• **What you should do**
Type out the data again, word for word and in full.

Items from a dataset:
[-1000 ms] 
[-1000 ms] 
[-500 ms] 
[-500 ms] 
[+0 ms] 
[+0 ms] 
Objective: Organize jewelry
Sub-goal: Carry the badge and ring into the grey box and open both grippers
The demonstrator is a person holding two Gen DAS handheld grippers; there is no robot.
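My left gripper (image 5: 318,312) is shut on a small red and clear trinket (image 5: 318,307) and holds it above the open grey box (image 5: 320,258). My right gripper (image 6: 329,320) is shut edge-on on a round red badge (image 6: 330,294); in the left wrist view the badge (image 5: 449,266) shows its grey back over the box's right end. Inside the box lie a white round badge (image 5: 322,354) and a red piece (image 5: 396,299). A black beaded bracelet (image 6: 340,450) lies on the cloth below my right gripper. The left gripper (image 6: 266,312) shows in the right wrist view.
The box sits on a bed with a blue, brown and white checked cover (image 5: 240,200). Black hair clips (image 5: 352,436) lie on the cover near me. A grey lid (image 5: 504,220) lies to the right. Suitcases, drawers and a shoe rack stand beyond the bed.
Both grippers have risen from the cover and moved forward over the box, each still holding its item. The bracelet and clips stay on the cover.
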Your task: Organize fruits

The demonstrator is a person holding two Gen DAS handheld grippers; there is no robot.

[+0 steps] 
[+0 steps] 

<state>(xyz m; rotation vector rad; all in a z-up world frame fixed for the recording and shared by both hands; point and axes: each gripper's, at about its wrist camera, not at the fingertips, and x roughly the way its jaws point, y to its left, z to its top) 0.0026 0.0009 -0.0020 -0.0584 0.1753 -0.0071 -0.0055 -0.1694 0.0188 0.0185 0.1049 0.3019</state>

• **Result of the exercise**
[-1000 ms] 
[-1000 ms] 
[-500 ms] 
[-500 ms] 
[+0 ms] 
[+0 ms] 
Objective: Organize jewelry
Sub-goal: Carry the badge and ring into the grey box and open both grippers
The demonstrator is a person holding two Gen DAS handheld grippers; there is no robot.
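My left gripper (image 5: 318,312) is shut on a small red and clear trinket (image 5: 318,307) and holds it above the open grey box (image 5: 320,258). My right gripper (image 6: 329,320) is shut edge-on on a round red badge (image 6: 330,294); in the left wrist view the badge (image 5: 449,266) shows its grey back over the box's right end. Inside the box lie a white round badge (image 5: 322,354) and a red piece (image 5: 396,299). A black beaded bracelet (image 6: 340,450) lies on the cloth below my right gripper. The left gripper (image 6: 266,312) shows in the right wrist view.
The box sits on a bed with a blue, brown and white checked cover (image 5: 240,200). Black hair clips (image 5: 352,436) lie on the cover near me. A grey lid (image 5: 504,220) lies to the right. Suitcases, drawers and a shoe rack stand beyond the bed.
Both grippers have risen from the cover and moved forward over the box, each still holding its item. The bracelet and clips stay on the cover.
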Your task: Organize fruits

The demonstrator is a person holding two Gen DAS handheld grippers; there is no robot.

[+0 steps] 
[+0 steps] 

<state>(xyz m; rotation vector rad; all in a z-up world frame fixed for the recording and shared by both hands; point and axes: each gripper's, at about its wrist camera, not at the fingertips, and x roughly the way its jaws point, y to its left, z to its top) 0.0026 0.0009 -0.0020 -0.0584 0.1753 -0.0071 -0.0055 -0.1694 0.0188 0.0185 0.1049 0.3019</state>

That concludes the response.